Task instructions:
Once the line with "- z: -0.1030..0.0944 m" is found in the entries below, repeat it and each following line exactly, up to and including the line with "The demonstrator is". Add no other lines.
Input data START
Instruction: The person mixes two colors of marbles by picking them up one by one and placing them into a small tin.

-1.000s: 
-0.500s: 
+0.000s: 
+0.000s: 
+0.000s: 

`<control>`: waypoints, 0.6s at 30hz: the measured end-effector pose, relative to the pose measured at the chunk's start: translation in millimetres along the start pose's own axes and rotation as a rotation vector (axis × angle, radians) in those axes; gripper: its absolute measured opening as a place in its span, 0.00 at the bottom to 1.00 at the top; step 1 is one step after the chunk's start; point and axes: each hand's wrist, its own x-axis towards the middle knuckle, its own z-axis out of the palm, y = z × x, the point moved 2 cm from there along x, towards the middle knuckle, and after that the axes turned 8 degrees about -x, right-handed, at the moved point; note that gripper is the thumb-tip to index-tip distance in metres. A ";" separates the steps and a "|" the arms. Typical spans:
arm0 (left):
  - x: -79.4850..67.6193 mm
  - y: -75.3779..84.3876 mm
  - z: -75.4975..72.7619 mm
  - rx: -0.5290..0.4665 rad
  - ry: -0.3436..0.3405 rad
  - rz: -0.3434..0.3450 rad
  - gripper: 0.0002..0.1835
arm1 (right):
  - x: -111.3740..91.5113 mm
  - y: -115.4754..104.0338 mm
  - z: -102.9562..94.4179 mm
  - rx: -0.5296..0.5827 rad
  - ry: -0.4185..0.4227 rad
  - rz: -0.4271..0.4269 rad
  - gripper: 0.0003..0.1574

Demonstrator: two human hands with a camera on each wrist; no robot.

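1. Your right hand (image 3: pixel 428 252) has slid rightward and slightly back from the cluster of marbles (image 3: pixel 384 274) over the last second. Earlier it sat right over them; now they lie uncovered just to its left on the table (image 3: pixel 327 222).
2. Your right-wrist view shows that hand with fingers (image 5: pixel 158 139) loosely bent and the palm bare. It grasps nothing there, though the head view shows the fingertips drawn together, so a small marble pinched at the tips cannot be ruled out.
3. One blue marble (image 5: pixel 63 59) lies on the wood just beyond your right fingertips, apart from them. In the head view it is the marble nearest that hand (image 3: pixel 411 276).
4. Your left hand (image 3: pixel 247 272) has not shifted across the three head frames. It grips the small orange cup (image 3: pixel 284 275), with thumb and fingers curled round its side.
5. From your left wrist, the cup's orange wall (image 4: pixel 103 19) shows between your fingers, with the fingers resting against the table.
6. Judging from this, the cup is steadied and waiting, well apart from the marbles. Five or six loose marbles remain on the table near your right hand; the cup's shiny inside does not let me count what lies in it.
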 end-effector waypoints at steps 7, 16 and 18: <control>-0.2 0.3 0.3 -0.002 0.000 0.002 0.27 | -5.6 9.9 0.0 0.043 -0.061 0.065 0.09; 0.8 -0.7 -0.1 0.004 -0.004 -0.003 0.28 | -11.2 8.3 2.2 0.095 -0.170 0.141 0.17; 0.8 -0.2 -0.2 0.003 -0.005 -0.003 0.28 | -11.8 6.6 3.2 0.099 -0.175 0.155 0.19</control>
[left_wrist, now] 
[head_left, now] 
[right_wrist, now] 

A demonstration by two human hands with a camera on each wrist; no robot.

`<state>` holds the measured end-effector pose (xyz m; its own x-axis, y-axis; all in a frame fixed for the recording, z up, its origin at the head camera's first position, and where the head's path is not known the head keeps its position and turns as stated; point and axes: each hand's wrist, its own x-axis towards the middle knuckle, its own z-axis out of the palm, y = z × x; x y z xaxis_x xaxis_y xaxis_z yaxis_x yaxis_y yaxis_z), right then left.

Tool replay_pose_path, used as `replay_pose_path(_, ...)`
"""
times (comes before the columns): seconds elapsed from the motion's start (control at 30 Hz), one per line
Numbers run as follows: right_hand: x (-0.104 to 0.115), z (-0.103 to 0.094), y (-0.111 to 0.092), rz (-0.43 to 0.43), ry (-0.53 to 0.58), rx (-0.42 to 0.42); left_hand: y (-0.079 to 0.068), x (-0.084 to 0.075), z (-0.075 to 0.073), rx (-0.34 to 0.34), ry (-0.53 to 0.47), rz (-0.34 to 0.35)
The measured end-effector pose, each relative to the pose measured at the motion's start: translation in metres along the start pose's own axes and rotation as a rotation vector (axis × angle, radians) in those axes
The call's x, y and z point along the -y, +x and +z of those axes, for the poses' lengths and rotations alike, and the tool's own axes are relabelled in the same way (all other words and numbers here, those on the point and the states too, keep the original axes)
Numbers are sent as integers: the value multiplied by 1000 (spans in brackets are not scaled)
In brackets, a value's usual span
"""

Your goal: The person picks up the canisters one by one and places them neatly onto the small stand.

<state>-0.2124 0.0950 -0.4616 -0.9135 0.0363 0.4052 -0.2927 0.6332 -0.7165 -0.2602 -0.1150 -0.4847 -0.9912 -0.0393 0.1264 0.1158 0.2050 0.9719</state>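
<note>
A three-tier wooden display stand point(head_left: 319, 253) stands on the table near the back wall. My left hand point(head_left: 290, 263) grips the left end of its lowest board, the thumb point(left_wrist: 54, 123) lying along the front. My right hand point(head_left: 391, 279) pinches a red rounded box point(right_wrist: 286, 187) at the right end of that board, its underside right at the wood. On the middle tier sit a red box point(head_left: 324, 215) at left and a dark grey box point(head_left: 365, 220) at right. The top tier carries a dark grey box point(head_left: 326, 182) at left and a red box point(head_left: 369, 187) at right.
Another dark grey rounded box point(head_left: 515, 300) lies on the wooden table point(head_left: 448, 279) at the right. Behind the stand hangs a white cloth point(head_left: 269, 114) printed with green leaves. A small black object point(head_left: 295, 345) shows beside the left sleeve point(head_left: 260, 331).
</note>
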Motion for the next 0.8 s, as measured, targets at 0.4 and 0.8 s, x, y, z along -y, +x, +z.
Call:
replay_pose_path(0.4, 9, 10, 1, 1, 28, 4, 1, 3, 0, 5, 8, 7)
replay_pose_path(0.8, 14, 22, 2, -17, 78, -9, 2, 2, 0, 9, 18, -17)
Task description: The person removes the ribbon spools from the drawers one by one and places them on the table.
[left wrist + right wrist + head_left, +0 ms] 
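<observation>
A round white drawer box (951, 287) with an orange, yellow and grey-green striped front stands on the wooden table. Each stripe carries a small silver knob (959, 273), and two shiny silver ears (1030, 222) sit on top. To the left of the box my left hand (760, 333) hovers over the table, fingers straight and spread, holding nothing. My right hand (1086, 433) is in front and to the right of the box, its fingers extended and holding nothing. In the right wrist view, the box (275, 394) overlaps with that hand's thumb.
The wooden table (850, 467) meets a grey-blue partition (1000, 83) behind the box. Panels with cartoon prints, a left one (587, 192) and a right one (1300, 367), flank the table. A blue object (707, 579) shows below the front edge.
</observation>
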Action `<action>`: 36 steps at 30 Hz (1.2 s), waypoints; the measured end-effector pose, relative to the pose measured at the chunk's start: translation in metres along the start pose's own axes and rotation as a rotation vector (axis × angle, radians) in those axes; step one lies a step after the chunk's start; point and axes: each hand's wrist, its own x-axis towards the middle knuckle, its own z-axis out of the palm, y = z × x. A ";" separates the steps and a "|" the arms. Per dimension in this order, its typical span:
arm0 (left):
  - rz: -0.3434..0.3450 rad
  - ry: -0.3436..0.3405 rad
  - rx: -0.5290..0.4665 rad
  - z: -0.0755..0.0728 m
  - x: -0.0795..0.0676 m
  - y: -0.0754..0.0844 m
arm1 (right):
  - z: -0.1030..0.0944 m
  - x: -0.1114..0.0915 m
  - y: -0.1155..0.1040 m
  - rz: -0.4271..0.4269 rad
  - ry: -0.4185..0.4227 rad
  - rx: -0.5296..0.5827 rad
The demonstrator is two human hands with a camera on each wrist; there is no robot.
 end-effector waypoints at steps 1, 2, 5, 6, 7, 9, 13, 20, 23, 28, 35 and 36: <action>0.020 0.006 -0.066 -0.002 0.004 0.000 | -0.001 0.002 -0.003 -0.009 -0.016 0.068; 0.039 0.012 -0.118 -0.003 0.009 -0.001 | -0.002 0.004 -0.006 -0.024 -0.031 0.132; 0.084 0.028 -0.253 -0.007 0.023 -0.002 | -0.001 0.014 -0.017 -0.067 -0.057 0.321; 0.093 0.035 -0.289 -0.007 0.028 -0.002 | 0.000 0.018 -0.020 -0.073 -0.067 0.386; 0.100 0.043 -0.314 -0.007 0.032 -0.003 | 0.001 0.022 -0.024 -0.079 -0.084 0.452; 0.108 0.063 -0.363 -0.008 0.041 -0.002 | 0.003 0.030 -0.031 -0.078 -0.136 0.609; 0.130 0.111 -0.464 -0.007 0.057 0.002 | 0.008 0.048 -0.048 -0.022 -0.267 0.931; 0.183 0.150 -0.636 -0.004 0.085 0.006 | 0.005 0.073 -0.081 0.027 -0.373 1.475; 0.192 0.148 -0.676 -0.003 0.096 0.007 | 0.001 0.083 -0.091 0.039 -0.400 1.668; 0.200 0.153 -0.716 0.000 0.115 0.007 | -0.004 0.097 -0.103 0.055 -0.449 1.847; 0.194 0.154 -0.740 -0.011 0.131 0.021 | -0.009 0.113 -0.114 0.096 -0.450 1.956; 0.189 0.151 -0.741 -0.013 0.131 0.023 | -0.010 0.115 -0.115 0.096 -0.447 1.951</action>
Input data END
Answer for the task:
  - z: -0.1030..0.0944 m
  - x: -0.1114..0.0915 m
  - y: -0.1155..0.1040 m
  - rz: -0.4271..0.4269 rad
  - ry: -0.4185..0.4227 rad
  - rx: -0.5296..0.5827 rad
The demonstrator is two human hands with a camera on each wrist; there is no robot.

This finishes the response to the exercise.